| Data provided |
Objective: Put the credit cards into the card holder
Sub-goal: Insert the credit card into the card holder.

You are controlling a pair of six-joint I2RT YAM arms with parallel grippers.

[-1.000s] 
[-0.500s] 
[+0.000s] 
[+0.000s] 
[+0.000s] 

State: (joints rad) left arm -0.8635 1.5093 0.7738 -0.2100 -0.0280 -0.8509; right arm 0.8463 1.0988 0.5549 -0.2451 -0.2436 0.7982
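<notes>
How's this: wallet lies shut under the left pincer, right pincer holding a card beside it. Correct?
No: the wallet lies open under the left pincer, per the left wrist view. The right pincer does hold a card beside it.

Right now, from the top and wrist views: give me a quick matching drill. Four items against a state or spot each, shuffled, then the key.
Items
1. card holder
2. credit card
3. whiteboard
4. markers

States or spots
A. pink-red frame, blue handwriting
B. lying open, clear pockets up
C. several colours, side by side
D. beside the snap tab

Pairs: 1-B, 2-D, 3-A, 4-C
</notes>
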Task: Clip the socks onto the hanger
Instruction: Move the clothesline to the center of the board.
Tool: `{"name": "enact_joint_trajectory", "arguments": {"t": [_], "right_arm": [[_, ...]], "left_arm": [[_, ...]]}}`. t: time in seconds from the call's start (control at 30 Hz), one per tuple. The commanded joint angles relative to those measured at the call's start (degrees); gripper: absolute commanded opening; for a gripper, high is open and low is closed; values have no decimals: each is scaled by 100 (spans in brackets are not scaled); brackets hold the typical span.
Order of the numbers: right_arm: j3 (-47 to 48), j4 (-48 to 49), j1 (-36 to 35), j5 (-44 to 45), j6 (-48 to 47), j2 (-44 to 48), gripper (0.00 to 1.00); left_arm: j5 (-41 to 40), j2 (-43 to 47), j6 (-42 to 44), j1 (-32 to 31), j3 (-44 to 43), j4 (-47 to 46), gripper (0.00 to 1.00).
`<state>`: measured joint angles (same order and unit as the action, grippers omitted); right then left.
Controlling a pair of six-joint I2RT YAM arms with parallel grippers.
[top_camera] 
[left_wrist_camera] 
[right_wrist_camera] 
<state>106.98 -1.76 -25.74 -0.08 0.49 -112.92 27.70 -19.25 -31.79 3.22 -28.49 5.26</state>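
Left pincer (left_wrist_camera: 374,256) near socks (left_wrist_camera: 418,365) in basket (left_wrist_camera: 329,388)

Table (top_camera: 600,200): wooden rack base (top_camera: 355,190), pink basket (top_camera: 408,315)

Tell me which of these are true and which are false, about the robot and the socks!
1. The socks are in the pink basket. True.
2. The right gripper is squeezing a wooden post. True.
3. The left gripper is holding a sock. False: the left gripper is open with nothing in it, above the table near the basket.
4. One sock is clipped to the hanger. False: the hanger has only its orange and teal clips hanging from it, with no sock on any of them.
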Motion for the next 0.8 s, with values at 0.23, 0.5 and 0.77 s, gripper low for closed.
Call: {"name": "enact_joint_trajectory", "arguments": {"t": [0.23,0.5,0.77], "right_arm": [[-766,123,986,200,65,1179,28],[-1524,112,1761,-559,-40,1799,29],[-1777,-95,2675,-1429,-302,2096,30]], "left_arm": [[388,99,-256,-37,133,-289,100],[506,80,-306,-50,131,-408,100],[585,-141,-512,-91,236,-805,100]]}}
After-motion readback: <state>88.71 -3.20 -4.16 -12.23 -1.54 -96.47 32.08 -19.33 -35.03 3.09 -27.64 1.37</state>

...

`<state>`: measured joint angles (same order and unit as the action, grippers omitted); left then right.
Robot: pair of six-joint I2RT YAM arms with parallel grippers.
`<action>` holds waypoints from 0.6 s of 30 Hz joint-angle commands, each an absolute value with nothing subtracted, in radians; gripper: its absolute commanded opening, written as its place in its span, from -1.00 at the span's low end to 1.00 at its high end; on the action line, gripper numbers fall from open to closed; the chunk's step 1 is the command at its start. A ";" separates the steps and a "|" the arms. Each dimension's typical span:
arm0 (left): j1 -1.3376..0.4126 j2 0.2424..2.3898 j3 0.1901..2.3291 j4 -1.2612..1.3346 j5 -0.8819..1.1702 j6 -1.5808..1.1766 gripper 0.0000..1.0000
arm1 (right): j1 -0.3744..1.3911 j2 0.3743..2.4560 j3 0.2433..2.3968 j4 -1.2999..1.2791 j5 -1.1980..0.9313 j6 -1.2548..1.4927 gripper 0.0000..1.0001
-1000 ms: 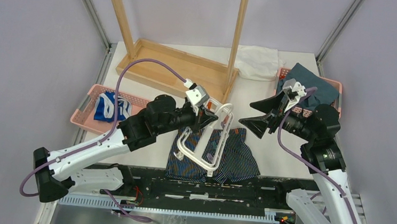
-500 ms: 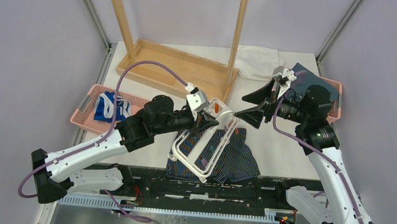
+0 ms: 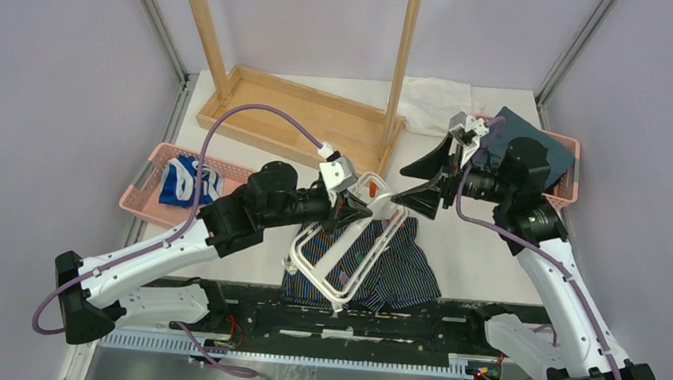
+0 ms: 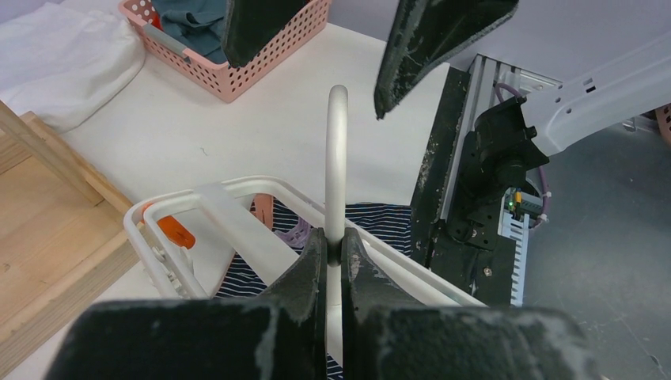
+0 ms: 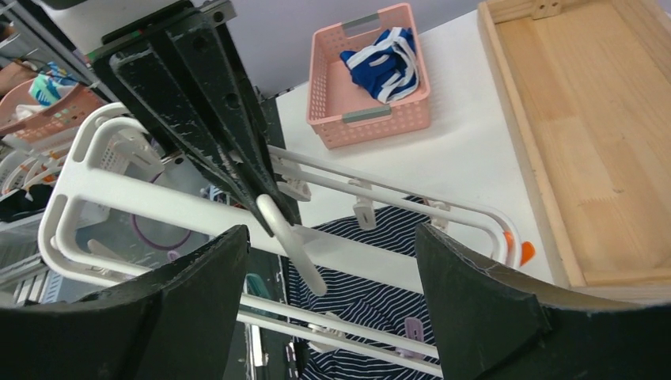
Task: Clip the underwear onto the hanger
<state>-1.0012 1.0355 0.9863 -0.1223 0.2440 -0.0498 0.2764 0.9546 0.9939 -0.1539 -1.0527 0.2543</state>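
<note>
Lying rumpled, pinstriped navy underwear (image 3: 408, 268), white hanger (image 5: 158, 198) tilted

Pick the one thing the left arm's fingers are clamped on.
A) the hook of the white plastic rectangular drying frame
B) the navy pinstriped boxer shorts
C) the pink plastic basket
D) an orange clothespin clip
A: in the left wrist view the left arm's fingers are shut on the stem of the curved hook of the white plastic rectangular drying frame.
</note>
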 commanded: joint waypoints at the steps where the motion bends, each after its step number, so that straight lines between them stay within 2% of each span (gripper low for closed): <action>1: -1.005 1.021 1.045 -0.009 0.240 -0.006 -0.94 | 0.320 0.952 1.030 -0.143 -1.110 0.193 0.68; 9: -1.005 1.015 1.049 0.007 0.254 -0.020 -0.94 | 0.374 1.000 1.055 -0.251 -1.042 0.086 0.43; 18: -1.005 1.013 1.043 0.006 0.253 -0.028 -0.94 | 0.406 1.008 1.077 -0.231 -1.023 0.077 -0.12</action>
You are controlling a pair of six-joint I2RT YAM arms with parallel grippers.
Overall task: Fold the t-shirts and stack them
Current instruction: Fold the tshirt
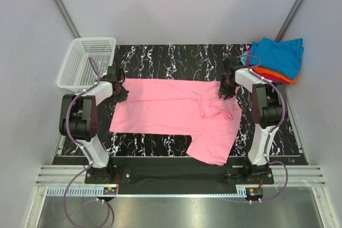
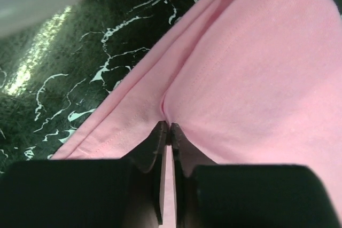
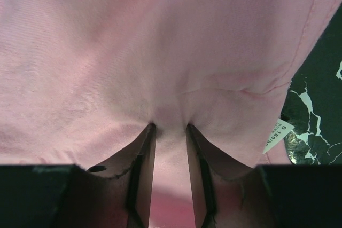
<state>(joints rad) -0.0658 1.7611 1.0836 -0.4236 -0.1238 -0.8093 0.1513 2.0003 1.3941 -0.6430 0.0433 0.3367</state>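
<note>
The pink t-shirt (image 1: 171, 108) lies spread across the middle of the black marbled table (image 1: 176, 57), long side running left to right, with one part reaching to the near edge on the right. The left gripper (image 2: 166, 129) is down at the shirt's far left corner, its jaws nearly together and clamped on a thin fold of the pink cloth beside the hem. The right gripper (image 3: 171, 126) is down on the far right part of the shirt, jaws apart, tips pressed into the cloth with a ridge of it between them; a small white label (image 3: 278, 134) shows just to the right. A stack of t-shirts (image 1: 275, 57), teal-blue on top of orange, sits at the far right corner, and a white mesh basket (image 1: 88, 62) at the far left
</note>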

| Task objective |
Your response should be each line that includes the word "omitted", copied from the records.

| Solution to this task |
`<state>`: measured joint angles (same order and unit as the action, grippers omitted); right then left.
`<state>`: measured joint angles (same order and unit as the action, grippers omitted); left then right.

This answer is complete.